= William Maurice Miles =

English musician (1883–1958)

William Maurice Miles (25 March, 1883 – 9 September, 1958) was an English composer and cellist, active in Canada from 1905 until his death.

Miles was born into a musical family living in Crayford, Kent. His father was George Miles (a building contractor) and his mother Fanny Hood: she played the piano. His uncle Willie played the violin, his elder brother Percy Hilder Miles was a child prodigy violinist and became a prolific composer. His two younger brothers played the viola and cello. As a result the early chamber music compositions of both William and Percy were often tried out at home first. W. Maurice Miles studied cello and composition at the Royal Academy of Music between 1899 until 1902. Arnold Bax was a contemporary at the College.

1n 1905 he emigrated to Canada where he married Naemi Johnson in 1913: there were two children. Miles played as a cellist in the theatre orchestra in Winnipeg, moving to Vancouver in 1923, where he was Principal Cello of the Vancouver Symphony Orchestra during the 1930s.

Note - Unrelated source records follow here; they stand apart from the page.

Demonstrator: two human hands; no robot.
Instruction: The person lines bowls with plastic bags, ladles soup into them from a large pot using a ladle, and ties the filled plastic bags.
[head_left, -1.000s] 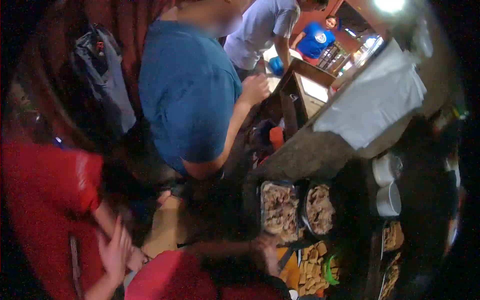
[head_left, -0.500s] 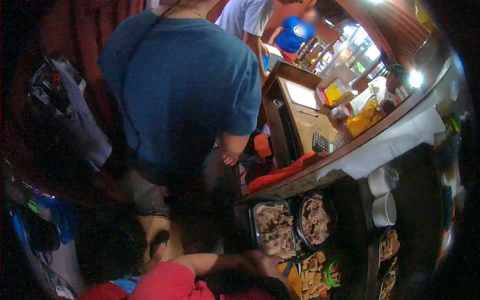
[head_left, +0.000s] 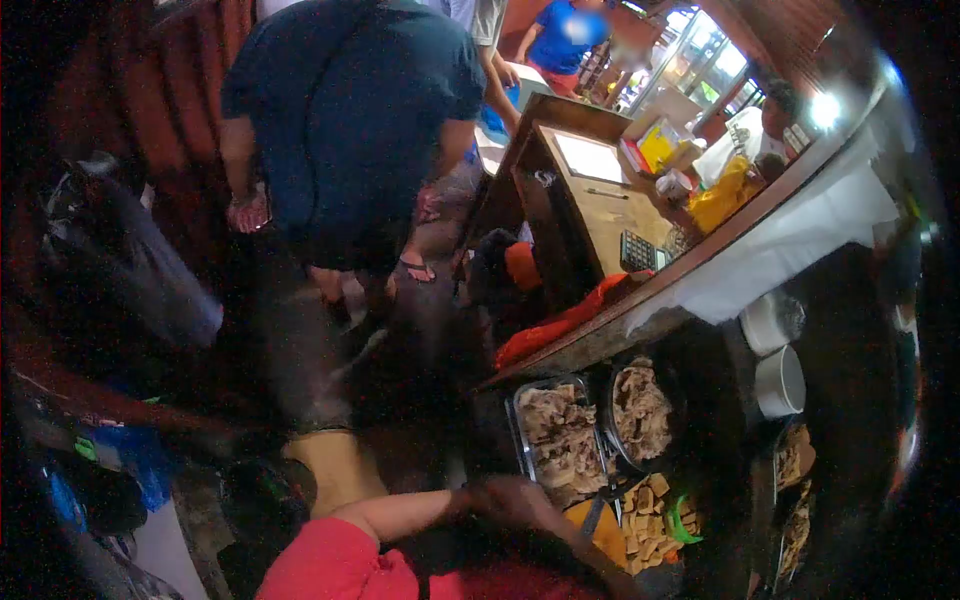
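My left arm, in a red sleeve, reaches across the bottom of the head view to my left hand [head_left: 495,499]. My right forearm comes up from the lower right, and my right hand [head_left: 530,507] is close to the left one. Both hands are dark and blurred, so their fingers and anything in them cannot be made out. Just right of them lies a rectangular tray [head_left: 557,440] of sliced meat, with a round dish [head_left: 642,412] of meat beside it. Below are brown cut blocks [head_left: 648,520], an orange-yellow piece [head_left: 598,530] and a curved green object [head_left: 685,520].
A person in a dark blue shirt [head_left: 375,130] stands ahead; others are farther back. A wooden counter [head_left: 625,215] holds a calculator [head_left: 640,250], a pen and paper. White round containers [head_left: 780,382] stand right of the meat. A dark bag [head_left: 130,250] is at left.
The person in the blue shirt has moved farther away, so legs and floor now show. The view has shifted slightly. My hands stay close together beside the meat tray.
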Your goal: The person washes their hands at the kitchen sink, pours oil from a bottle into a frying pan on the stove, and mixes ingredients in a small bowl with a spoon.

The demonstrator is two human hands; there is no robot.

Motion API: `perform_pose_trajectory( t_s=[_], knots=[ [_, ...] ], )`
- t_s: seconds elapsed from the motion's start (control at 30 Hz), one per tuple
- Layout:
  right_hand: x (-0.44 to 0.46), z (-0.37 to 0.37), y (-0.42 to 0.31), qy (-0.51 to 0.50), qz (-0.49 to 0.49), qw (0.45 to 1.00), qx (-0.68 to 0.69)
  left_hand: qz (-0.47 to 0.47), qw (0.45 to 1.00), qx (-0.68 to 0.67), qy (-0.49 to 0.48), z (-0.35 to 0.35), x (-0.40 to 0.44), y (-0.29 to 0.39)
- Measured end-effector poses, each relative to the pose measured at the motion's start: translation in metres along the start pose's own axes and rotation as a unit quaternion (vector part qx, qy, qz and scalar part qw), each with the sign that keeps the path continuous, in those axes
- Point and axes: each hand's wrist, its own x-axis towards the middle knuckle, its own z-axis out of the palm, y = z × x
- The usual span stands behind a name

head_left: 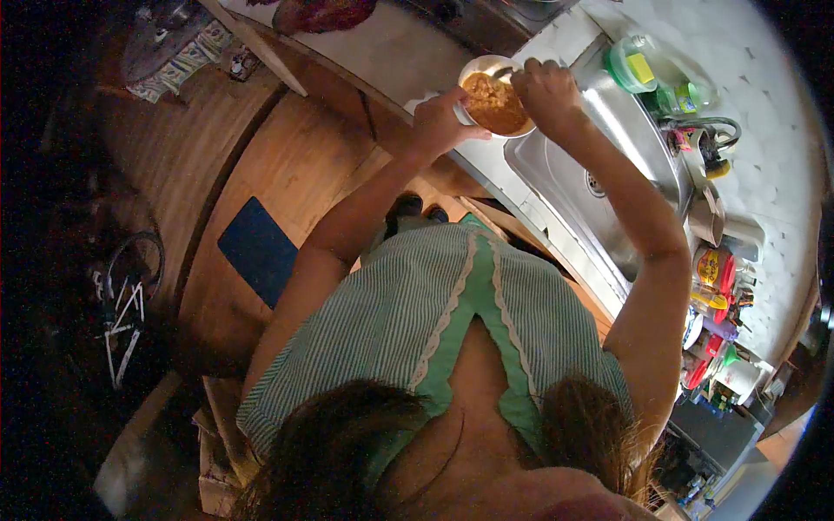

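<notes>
White and round, the smooth-walled bowl [484, 60] of lumpy orange-brown food [493, 104] is held up at the counter edge, with the stainless-steel sink [565, 178] at about four o'clock from it. The left hand [437, 123] supports it from eight o'clock, two digits parted along the outer wall; whether the others are spread or together underneath cannot be told. At three o'clock, the right hand [546, 94] has its fingers curled close together, apparently pinching the handle of a shiny metal spoon [502, 73] whose visible part is near the bowl's twelve o'clock. The bowl is probably light but stiff, with most weight in its thick, soft, wet contents; a smeared rim could turn slippery, and if ceramic it would chip. It is best cradled low at seven to nine o'clock, kept level, with the spoon taken by its dry upper handle.
</notes>
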Motion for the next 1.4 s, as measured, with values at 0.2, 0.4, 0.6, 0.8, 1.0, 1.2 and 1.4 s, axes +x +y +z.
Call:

William Stantan Miles in Canada holds archive material, including a series of 117 letters written by Percy Hilder Miles to Maurice between 1905 and 1921 containing comments on his musical point of view about his compositions and music in general.
His compositions include a Cello Sonata (circa 1914) and the Sonata for Horn and Piano (1929), a copy of which was included in the library of Dennis Brain. The Horn Sonata has been recorded. Miles also collaborated with the Canadian composer Jean Coulthard on several occasions and orchestrated her song cycle Night Wind (1952).